今後、コロナ禍後の、この国の経済対策は。。。

 さて、コロナ関係対策会議のメンバーの中に経済の専門家が入りました。東京財団の小林慶一郎氏です。通常、この手の会議のメンバーを選定する場合、関係する省庁が導きたい答えを予め決めています。そして、その、あらかじめ、決められたシナリオを描いてくれる、いわゆる「御用学者」を選任することになります。

 学者サイドとしては、政府に任命される会議のメンバーになれば、名をあげることが可能となり、後々、出版する書籍の売上にも大きく関わってくる為、喜んで引き受けます。また、将来に、叙勲を受けることも可能となります。

 ところで、今回選任された、小林氏の主張する経済対策とは、大きく言うと、緊縮財政となります。

 すなわち、財政出動を伴った、景気回復の為の、経済対策は行わないという路線が決定してしまったということを意味します。

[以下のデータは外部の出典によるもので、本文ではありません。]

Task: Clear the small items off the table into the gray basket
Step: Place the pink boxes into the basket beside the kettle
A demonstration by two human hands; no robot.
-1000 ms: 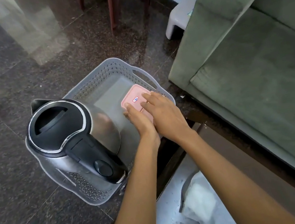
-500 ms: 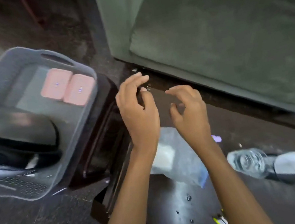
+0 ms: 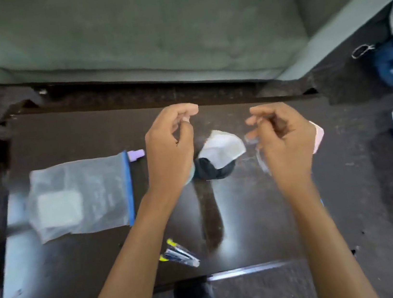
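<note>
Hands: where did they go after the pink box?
Both hands let go of the pink box in the gray basket and moved right; now the left hand and right hand hover loosely curled over the dark table. The zip bag stayed put on it.

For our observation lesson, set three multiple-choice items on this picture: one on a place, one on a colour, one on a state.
1. Where does the clear zip bag lie?
A) on a sofa
B) on the table, left of the left hand
C) in a basket

2. What colour is the bag's seal strip?
A) red
B) blue
C) green

3. What is the left hand doing?
A) gripping pens
B) pressing the bag
C) hovering, holding nothing

Answers: 1 B, the bag lies flat on the dark tabletop beside that hand. 2 B, a blue strip runs down its right edge. 3 C, the fingers curl loosely round nothing.
</note>
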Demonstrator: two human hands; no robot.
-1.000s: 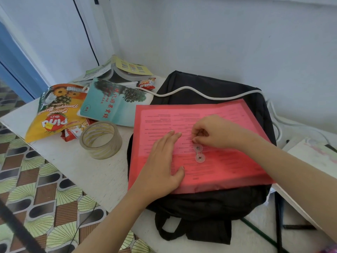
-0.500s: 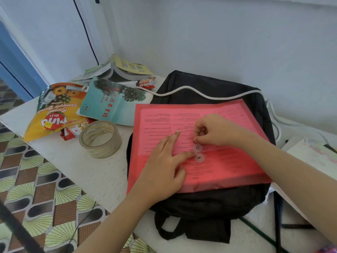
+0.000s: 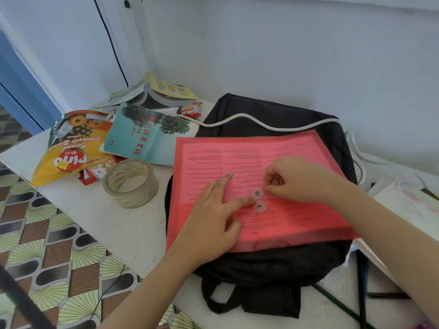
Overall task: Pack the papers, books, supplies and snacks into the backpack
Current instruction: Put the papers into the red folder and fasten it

 この小林氏は、自民党衆議院議員逢沢一郎議員とも近く、逢沢一郎議員に至っては、このコロナ禍の中「ゾンビ企業には、市場から撤退しろ」と主張しています。

f:id:kazukazu1114:20200515043131j:plain

ゾンビ企業は市場から撤退を

 ゾンビ企業の市場からの撤退は、特段、否定されるものではありませんが、この様な異常な経済状況において、通常時と同じ市場原理を適用するのはいかがな物でしょうか。

 かつてより、いえ、特に、バブル崩壊後から、日本人の一人当たりの生産性は、欧米諸国と比べて少ないと指摘されてきました。それは、日本には、中小企業の数が多すぎるとの主張と合わせて言われてきましたが、この経済活動が思うように出来ないこのご時世に主張するのは、お角違いではないでしょうか。

 市場から撤退するのは、市場原理に任せるべきであり、政府が音頭をとって、行った経済活動自粛に合わせて、市場からの撤退を主張するのは筋違いであると考えます。

 確かに、過去の政府の各種経済対策で、市場から撤退するべき中小企業が、無駄に生き残っているという指摘は、かなり昔からありました。実は、こういう企業は、地方に多く存在し、地方の貴重な雇用を創出している企業であったりします。パパママ企業で、近所の主婦をパートとして雇用している様な企業が当てはまったりします。

 ましてや、昨年末から、景気が後退局面となり、ゴールドマンサックスの試算では、4-6月のGDPは、前年対比-25%と予想されており、大不況の入り口にあります。野村証券の試算では、7-9月のGDPは、対前年比-9%と、大変大きなGDP減となっています。4月の帝国データバンクの、レポートでは、今年いっぱいは、景気が超低空飛行をするとも言われています。

 少なくとも、消費税増税後から、減少した約50兆円のGDP分の財政出動を行い、景気のテコ入れを行わなければ、失われた30年ならぬ、40年となってしまうのではないでしょうか。